Cardinal Health (CAH): Maintains 3 STARS (hold)
Analyst: Phillip Seligman
September-quarter operating earnings per share of 55 cents, vs. 74 cents, is 2 cents below our estimate. The shortfall reflects fewer price hikes by drugmakers and several other issues, some of which we think should be resolved shortly. Cardinal Health is prodding drugmakers to move to fee-based compensation for wholesalers by fiscal 2005 (June) year-end. We see the move, if successful, aiding in margins. We think strong cash flow will provide flexibility. The SEC accounting probe continues. We are raising our forward p-e to 13.5 from 13, modestly above peers. As a result we are boosting our target price by $3 to $49, 13.5 times our calculated 2005 estimate of $3.62.
Avery Dennison (AVY): Reiterates 3 STARS (hold)

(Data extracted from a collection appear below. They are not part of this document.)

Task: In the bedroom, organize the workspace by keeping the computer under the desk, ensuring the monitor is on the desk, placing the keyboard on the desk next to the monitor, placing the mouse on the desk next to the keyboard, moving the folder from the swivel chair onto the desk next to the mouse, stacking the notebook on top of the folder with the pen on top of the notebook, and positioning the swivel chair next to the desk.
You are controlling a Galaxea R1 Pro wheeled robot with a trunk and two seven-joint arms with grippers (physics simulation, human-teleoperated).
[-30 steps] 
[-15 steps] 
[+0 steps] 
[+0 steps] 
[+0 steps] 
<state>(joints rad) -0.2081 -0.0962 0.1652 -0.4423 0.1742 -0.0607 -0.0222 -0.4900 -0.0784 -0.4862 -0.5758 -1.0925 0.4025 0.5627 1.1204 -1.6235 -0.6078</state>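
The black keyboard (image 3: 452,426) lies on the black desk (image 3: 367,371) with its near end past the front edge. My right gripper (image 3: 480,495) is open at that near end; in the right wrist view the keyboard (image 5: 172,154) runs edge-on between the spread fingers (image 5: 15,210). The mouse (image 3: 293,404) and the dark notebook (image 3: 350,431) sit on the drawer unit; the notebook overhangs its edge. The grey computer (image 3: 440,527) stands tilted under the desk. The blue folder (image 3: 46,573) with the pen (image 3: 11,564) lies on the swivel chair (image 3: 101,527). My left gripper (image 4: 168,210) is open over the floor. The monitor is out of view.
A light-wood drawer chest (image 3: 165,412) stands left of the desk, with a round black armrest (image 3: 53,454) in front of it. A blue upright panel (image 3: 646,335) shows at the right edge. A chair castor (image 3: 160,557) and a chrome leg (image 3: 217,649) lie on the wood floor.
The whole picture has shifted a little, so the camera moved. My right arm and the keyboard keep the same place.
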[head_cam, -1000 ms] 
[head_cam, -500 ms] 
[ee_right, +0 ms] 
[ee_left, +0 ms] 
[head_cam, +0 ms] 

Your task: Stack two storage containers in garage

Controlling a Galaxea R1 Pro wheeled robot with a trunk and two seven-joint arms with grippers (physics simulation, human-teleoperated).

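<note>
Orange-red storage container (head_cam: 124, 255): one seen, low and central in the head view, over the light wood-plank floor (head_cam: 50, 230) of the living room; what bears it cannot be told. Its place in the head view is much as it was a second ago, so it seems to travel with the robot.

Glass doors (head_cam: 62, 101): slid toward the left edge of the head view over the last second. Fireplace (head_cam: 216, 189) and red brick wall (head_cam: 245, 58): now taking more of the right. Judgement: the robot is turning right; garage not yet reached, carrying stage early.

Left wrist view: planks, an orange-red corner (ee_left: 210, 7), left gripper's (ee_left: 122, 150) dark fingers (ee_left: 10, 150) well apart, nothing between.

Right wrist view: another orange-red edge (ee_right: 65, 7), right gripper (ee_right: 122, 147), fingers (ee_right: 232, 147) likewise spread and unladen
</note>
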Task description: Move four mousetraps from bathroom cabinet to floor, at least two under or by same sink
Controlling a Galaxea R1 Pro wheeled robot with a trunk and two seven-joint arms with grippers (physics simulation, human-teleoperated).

Analyst: Richard O'Reilly, CFA, James Corridore
In a very vague 8-K filing, Avery Dennison said it had discovered that certain employees in its European operations have engaged in "improper conduct." The discovery was made during Avery Dennison's own review, prompted by a European Commission investigation into anticompetitive activities in the European paper and forest products sector. As a result, the company expects the European Commission to fine it up to 10% of its annual revenues. Until more details emerge, we would not recommend adding to positions, but we think Avery Dennison would be able to pay a large fine without materially hurting its finances.